*Work order*.
In full and word for word, return the listing that follows.

*Source data*.
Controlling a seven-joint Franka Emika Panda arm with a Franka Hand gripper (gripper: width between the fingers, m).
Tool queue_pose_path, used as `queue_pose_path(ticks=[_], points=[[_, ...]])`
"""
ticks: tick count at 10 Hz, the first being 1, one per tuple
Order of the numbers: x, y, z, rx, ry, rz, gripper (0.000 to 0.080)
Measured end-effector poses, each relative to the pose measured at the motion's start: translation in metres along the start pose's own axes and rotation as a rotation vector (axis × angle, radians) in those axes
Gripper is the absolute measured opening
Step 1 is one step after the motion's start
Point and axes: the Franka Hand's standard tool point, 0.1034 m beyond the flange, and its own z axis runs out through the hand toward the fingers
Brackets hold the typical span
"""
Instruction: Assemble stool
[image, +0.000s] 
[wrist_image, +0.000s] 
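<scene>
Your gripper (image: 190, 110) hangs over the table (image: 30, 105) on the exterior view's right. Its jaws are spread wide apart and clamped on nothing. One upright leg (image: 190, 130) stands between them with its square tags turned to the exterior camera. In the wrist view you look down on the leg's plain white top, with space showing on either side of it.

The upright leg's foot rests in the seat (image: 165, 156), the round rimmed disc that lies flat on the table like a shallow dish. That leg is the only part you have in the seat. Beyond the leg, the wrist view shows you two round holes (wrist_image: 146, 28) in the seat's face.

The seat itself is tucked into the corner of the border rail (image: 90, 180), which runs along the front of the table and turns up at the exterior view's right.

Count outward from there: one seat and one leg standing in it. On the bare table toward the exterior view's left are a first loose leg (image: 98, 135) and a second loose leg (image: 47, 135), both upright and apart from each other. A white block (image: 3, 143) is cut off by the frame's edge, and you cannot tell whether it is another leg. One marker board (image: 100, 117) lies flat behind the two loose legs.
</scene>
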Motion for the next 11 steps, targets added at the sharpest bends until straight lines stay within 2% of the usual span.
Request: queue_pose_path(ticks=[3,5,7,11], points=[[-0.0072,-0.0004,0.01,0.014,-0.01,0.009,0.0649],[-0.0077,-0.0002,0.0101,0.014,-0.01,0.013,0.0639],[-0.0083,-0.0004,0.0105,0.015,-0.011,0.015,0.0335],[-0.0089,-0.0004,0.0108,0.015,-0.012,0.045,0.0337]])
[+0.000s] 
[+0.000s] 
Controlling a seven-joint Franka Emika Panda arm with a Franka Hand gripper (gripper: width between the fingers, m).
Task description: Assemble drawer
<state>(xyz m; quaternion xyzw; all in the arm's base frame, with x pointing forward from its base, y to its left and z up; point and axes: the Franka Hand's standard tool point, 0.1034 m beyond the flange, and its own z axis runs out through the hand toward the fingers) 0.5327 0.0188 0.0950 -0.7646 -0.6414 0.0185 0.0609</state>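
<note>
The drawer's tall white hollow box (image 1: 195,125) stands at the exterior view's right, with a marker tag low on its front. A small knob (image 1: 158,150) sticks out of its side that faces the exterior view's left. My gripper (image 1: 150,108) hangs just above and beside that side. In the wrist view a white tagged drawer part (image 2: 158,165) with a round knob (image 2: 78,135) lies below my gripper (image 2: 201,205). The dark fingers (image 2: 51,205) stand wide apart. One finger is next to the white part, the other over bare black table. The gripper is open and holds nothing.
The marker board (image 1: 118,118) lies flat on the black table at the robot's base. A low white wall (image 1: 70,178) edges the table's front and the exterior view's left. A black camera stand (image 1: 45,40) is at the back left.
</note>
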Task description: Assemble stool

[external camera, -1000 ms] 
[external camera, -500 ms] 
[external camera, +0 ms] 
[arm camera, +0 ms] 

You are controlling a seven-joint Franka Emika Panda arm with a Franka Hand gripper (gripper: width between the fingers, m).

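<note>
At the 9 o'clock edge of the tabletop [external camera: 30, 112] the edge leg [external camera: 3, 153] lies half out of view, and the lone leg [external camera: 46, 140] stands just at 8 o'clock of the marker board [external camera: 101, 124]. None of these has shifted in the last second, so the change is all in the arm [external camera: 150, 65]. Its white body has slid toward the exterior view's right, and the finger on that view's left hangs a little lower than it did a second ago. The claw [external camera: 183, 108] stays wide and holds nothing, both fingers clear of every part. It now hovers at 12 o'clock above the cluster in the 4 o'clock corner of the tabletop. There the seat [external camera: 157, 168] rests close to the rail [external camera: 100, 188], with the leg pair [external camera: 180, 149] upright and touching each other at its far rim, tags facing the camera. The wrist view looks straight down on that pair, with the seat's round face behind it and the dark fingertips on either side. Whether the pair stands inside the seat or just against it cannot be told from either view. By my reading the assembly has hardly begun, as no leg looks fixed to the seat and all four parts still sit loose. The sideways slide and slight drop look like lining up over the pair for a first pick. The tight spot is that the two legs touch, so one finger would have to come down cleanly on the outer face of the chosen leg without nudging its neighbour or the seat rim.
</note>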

*Response to this task*.
Controlling a seven-joint Franka Emika Panda arm with a Franka Hand gripper (gripper: width between the fingers, m).
Tool queue_pose_path, used as `queue_pose_path(ticks=[_], points=[[_, ...]])`
"""
ticks: tick count at 10 Hz, the first being 1, one per tuple
Order of the numbers: x, y, z, rx, ry, rz, gripper (0.000 to 0.080)
Measured end-effector poses, each relative to the pose measured at the motion's start: translation in metres along the start pose's own axes and rotation as a rotation vector (axis × angle, radians) in those axes
Gripper is the absolute measured opening
Step 1 is one step after the motion's start
Point and axes: the Franka Hand's standard tool point, 0.1034 m beyond the flange, and its own z axis runs out through the hand toward the fingers
Brackets hold the typical span
"""
Instruction: Assemble stool
[image, +0.000s] 
[wrist_image, +0.000s] 
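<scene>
Your gripper (image: 190, 110) hangs over the table (image: 30, 105) on the exterior view's right. Its jaws are spread wide apart and clamped on nothing. One upright leg (image: 190, 130) stands between them with its square tags turned to the exterior camera. In the wrist view you look down on the leg's plain white top, with space showing on either side of it.

The upright leg's foot rests in the seat (image: 165, 156), the round rimmed disc that lies flat on the table like a shallow dish. That leg is the only part you have in the seat. Beyond the leg, the wrist view shows you two round holes (wrist_image: 146, 28) in the seat's face.

The seat itself is tucked into the corner of the border rail (image: 90, 180), which runs along the front of the table and turns up at the exterior view's right.

Count outward from there: one seat and one leg standing in it. On the bare table toward the exterior view's left are a first loose leg (image: 98, 135) and a second loose leg (image: 47, 135), both upright and apart from each other. A white block (image: 3, 143) is cut off by the frame's edge, and you cannot tell whether it is another leg. One marker board (image: 100, 117) lies flat behind the two loose legs.
</scene>
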Motion for the next 11 steps, targets added at the sharpest bends until straight lines stay within 2% of the usual span.
Request: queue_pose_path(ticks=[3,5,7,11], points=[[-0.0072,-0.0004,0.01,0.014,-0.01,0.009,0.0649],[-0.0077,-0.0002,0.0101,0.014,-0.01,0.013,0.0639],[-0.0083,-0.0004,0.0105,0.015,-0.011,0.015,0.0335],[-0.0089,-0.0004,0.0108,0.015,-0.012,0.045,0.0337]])
[+0.000s] 
[+0.000s] 
Controlling a seven-joint Franka Emika Panda arm with a Franka Hand gripper (gripper: width between the fingers, m).
Task description: Assemble drawer
<state>(xyz m; quaternion xyzw; all in the arm's base frame, with x pointing forward from its base, y to its left and z up; point and axes: the Franka Hand's standard tool point, 0.1034 m beyond the flange, and its own z axis runs out through the hand toward the fingers) 0.5327 0.0188 0.0950 -0.7646 -0.6414 0.0185 0.0609</state>
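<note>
The drawer's tall white hollow box (image 1: 195,125) stands at the exterior view's right, with a marker tag low on its front. A small knob (image 1: 158,150) sticks out of its side that faces the exterior view's left. My gripper (image 1: 150,108) hangs just above and beside that side. In the wrist view a white tagged drawer part (image 2: 158,165) with a round knob (image 2: 78,135) lies below my gripper (image 2: 201,205). The dark fingers (image 2: 51,205) stand wide apart. One finger is next to the white part, the other over bare black table. The gripper is open and holds nothing.
The marker board (image 1: 118,118) lies flat on the black table at the robot's base. A low white wall (image 1: 70,178) edges the table's front and the exterior view's left. A black camera stand (image 1: 45,40) is at the back left.
</note>
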Task description: Assemble stool

[external camera, -1000 ms] 
[external camera, -500 ms] 
[external camera, +0 ms] 
[arm camera, +0 ms] 

You are controlling a seven-joint Franka Emika Panda arm with a Franka Hand gripper (gripper: width between the fingers, m).

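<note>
At the 9 o'clock edge of the tabletop [external camera: 30, 112] the edge leg [external camera: 3, 153] lies half out of view, and the lone leg [external camera: 46, 140] stands just at 8 o'clock of the marker board [external camera: 101, 124]. None of these has shifted in the last second, so the change is all in the arm [external camera: 150, 65]. Its white body has slid toward the exterior view's right, and the finger on that view's left hangs a little lower than it did a second ago. The claw [external camera: 183, 108] stays wide and holds nothing, both fingers clear of every part. It now hovers at 12 o'clock above the cluster in the 4 o'clock corner of the tabletop. There the seat [external camera: 157, 168] rests close to the rail [external camera: 100, 188], with the leg pair [external camera: 180, 149] upright and touching each other at its far rim, tags facing the camera. The wrist view looks straight down on that pair, with the seat's round face behind it and the dark fingertips on either side. Whether the pair stands inside the seat or just against it cannot be told from either view. By my reading the assembly has hardly begun, as no leg looks fixed to the seat and all four parts still sit loose. The sideways slide and slight drop look like lining up over the pair for a first pick. The tight spot is that the two legs touch, so one finger would have to come down cleanly on the outer face of the chosen leg without nudging its neighbour or the seat rim.
</note>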

No more output will be produced.